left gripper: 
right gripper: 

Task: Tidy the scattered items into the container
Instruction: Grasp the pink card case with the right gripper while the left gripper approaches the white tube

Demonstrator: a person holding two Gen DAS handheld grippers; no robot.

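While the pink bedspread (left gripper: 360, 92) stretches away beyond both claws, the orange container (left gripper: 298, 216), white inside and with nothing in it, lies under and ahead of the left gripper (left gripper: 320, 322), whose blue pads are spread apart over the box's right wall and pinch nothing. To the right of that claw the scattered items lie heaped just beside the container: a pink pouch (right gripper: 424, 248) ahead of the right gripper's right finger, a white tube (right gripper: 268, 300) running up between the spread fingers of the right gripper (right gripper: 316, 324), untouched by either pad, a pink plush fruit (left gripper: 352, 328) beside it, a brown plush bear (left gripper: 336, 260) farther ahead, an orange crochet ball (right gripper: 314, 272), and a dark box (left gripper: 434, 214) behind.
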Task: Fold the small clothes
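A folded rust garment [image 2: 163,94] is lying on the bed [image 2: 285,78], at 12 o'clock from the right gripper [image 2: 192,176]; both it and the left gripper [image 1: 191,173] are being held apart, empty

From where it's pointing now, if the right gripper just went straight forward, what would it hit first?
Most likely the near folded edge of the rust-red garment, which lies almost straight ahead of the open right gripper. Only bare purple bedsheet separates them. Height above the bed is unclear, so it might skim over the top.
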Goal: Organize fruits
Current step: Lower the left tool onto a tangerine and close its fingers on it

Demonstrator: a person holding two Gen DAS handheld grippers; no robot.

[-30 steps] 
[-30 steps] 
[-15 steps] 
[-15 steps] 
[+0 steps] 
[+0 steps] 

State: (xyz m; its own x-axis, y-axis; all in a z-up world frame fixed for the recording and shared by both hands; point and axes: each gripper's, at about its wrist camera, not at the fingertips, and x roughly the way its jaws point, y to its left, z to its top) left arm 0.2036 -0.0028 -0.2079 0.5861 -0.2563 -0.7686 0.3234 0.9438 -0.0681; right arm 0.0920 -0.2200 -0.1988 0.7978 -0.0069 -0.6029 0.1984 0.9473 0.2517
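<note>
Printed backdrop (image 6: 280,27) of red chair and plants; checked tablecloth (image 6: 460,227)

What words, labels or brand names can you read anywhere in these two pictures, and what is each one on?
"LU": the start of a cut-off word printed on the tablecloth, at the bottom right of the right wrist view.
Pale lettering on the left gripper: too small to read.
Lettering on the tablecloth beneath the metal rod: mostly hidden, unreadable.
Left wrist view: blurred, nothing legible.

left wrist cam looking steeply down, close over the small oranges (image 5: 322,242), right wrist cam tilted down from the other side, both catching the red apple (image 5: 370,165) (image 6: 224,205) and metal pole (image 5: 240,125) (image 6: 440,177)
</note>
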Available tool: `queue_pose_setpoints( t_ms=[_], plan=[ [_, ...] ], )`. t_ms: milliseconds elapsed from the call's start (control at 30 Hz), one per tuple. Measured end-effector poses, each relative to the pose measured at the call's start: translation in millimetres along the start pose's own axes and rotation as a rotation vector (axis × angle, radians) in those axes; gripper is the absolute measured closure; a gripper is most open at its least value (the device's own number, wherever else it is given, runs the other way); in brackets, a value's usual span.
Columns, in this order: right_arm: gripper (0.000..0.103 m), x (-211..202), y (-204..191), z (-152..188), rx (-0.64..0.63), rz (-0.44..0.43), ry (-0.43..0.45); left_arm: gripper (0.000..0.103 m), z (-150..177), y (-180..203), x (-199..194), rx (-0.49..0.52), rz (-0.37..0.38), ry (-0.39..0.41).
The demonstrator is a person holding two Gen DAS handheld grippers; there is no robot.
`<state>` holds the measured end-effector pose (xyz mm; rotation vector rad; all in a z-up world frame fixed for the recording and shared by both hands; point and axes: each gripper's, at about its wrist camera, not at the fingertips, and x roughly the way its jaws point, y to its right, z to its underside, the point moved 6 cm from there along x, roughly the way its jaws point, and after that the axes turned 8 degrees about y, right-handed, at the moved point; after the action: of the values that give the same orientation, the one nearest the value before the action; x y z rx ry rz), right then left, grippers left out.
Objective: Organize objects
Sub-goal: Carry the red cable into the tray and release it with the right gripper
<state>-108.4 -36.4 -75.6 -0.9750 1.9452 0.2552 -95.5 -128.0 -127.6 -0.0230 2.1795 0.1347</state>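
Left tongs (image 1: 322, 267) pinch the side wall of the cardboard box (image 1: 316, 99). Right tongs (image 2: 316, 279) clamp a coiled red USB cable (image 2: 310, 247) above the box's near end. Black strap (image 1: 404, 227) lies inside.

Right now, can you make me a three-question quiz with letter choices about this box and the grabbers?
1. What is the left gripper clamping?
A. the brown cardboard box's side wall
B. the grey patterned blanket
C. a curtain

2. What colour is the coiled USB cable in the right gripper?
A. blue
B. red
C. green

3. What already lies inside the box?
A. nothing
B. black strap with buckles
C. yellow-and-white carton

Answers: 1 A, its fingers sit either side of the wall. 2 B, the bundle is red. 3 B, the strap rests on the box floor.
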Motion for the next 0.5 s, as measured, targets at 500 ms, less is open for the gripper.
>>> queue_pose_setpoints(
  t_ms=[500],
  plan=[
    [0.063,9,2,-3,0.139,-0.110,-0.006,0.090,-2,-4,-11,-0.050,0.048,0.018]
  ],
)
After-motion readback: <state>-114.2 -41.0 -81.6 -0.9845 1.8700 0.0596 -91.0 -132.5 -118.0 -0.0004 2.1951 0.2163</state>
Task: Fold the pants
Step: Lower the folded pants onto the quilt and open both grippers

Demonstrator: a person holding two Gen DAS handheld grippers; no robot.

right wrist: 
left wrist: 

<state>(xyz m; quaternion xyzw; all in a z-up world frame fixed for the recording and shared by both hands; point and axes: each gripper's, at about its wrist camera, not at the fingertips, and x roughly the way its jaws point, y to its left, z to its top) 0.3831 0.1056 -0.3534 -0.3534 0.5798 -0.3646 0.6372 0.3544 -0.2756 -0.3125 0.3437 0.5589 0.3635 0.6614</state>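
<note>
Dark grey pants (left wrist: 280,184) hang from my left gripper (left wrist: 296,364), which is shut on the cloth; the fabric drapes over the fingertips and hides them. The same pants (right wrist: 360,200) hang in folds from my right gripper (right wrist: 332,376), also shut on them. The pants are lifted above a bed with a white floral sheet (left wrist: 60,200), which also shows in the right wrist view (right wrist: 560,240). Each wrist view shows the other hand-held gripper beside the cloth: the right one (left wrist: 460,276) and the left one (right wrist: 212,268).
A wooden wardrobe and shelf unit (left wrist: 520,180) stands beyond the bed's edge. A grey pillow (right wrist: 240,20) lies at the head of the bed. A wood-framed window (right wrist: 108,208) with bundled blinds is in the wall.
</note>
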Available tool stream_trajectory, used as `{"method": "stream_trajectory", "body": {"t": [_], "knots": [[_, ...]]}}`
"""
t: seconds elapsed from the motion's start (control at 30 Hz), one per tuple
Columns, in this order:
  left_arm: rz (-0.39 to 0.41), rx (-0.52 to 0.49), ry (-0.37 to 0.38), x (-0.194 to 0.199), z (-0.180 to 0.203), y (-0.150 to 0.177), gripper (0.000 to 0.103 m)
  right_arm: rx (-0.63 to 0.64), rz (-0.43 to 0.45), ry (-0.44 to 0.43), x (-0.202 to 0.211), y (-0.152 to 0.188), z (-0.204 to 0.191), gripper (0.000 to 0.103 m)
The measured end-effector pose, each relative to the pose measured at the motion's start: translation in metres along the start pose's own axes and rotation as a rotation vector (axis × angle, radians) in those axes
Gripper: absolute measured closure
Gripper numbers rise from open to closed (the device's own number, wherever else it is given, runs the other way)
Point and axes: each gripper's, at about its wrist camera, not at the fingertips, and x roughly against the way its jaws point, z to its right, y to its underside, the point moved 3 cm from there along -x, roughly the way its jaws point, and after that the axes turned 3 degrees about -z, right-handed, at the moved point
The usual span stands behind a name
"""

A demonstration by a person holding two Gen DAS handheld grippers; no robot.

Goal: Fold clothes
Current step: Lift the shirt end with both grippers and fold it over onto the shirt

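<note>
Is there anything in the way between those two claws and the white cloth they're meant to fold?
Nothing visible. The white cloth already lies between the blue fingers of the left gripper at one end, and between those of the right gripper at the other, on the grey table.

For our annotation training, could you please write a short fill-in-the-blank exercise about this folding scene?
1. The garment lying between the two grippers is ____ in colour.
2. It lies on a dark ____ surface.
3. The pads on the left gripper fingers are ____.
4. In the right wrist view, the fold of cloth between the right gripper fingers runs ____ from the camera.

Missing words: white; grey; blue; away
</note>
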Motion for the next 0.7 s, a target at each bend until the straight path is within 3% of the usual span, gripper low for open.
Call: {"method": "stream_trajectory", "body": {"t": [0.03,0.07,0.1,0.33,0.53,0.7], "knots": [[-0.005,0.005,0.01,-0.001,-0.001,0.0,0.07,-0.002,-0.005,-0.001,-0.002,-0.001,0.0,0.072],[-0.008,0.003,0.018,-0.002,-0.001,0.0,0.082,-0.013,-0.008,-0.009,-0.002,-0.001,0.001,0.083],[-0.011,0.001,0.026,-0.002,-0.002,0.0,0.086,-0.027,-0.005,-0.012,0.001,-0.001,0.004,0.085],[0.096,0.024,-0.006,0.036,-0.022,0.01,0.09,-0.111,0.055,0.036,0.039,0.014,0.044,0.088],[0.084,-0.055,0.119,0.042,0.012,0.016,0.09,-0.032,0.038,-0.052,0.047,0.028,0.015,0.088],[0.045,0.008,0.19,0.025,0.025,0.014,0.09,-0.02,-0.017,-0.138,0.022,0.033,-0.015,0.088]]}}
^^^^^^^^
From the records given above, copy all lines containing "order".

Columns, in this order: right_arm: gripper (0.000..0.103 m), x (-211..202), y (-204..191), z (-152..188), rx (-0.64..0.63), rz (-0.44..0.43), ry (-0.43..0.45); left_arm: gripper (0.000..0.103 m), z (-150..177), y (-180..203), x (-199..194), rx (-0.49..0.52), rz (-0.37..0.38), ry (-0.39..0.41).
Columns, in this order:

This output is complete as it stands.